From d718c0c3a887bcab6acc151b3654bf9f46e61d62 Mon Sep 17 00:00:00 2001
From: Patrick von Platen <patrick.v.platen@gmail.com>
Date: Wed, 2 Feb 2022 12:59:40 +0100
Subject: [PATCH] [Wav2Vec2ProcessorWithLM] add alpha & beta to batch decode &
 decode (#15465)

---
 .../processing_wav2vec2_with_lm.py            | 34 +++++++++++
 tests/test_processor_wav2vec2_with_lm.py      | 57 ++++++++++++++++++-
 2 files changed, 88 insertions(+), 3 deletions(-)

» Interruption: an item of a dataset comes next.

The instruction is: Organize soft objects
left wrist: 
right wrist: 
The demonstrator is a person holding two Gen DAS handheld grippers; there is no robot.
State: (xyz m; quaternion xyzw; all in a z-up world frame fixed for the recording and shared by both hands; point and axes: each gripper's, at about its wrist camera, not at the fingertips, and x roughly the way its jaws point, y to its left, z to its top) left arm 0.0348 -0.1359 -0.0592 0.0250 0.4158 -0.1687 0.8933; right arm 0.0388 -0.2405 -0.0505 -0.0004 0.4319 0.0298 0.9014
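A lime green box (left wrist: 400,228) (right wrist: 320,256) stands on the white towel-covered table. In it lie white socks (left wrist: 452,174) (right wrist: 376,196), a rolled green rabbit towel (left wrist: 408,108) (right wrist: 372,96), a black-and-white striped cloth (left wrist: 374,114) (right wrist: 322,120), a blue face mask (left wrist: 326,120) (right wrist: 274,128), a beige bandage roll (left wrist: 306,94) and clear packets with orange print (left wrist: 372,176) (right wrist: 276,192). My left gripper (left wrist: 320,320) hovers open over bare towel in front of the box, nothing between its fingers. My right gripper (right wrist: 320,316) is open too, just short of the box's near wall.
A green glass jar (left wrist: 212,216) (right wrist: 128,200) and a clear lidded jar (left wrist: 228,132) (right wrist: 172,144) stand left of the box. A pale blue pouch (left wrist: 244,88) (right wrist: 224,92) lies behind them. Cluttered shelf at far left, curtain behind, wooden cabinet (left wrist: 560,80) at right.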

diff --git a/src/transformers/models/wav2vec2_with_lm/processing_wav2vec2_with_lm.py b/src/transformers/models/wav2vec2_with_lm/processing_wav2vec2_with_lm.py
index 0c8ac8e098..148e42ec66 100644
--- a/src/transformers/models/wav2vec2_with_lm/processing_wav2vec2_with_lm.py
+++ b/src/transformers/models/wav2vec2_with_lm/processing_wav2vec2_with_lm.py
@@ -253,6 +253,10 @@ class Wav2Vec2ProcessorWithLM:
         token_min_logp: Optional[float] = None,
         hotwords: Optional[Iterable[str]] = None,
         hotword_weight: Optional[float] = None,
+        alpha: Optional[float] = None,
+        beta: Optional[float] = None,
+        unk_score_offset: Optional[float] = None,
+        lm_score_boundary: Optional[bool] = None,
     ):
         """
         Batch decode output logits to audio transcription with language model support.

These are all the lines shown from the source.